What to avoid for building great client relations
Avoid negative habits that increase costs or delays. Shun actions, tasks, or attitudes that erode your value to a project. There are all too many examples of counterproductive project behavior. Avoiding timely status reports, not ‘fessing up to mistakes, or not staying in touch regularly with far-flung colleagues are just a few. These are all ways of causing:
- Delays, which slow product time to market or service delivery.
- Lack of information needed for good decisions, which might cause rework and its related costs.
- Poor relations between colleagues, which can wear away team member enthusiasm and productivity.
But which additional skills should freelancers concentrate on when they work with clients? And, how does a wily freelancer learn them?
Bonus Tip: If you’re looking for a tool to manage everything from project deadlines and deliverables to proposals and invoices, then do take a look at Moxie.
Additional client relations skills you’ll want to possess
Working in a 24-time-zone world
Until recently, time management meant becoming more efficient in your own work. These days, however, it means much more.
Now, you must work with client company staff and distributed colleagues. And, whoever coined the term, “distributed work” wasn’t kidding. You, your peers, and your client might be scattered through cities, nations, and many time zones.
Becoming a reliable participant in this world of distributed work can help make you an all-star freelancer. That’s why it’s a good idea to:
- Learn local tools. As soon as you get the job, learn about and get experience using new communication and collaboration tools. This includes the collaboration software, video conferencing, and reporting tools that folks in your new work environment use.
- Expand experience. Occasionally, go out of your way to communicate with remote colleagues with your new tools.
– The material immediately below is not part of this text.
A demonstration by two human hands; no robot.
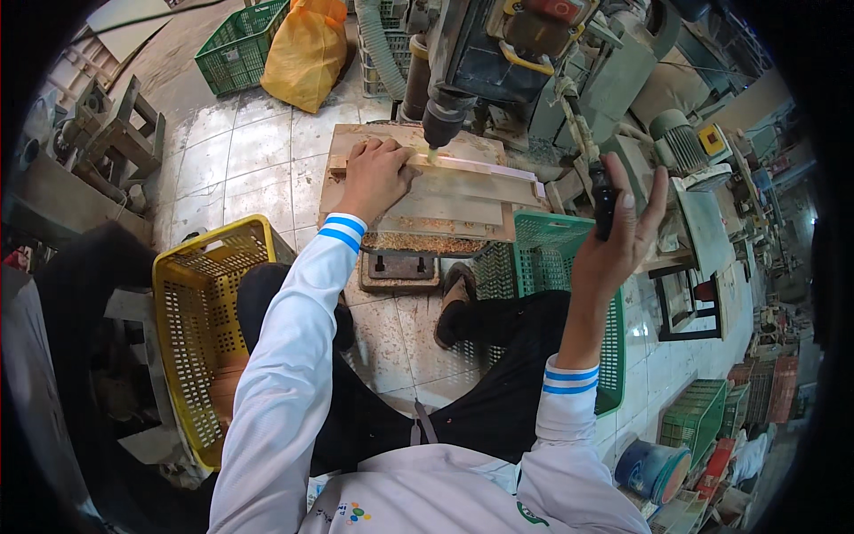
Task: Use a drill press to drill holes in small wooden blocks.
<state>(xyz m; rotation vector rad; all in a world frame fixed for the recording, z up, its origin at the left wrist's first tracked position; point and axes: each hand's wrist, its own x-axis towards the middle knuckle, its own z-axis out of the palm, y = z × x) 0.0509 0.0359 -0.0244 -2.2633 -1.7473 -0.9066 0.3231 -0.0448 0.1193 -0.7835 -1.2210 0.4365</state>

- Document development. Then, monitor the results of your skills development. How are you doing? How do you know? Keeping track of your growth in any form of journal that you prefer is a good way to keep track in fast-paced work environments.
Two more thoughts
Two other important skills are hard to describe, but they can do wonders for building and keeping good client relations.
- Everything matters — just not all at once. It’s hard to work complex projects without losing focus or forgetting details. Saying that everything matters doesn’t mean that all skills are equally important in each project.Instead, this approach means that no aspect of your project role is trivial. So, choose one or two skills that might require your special effort and attention on each project. Then, follow up on what you learn.Your interview notes will probably contain plenty of clues. If all else fails, simply ask your prospective client, “What are your most important success criteria for the project?” Once again, paying attention and working on a few very relevant skills for each project will usually do the trick.
- Continuous improvement. This is the biggest skill of all: learning to recognize behaviors and habits that you can improve to make a positive difference in a project’s outcome.
You probably maintain project files, which include not only what happened, but how well everything went. (If not, consider using this very helpful tool.) Think of adding a Building Relationships section into each file and review past project content periodically.
That’s the way you build great client relations
Developing strong client relations takes many freelancers far out of their comfort zones. But use of the word “skills” throughout this article is deliberate. Skills are learnable behaviors that anyone can practice and improve.
Perhaps the biggest boost to your client relations is the desire on your part to continuously improve your technical and soft skills. Clients notice and appreciate any effort you make to make your part of a project go more smoothly.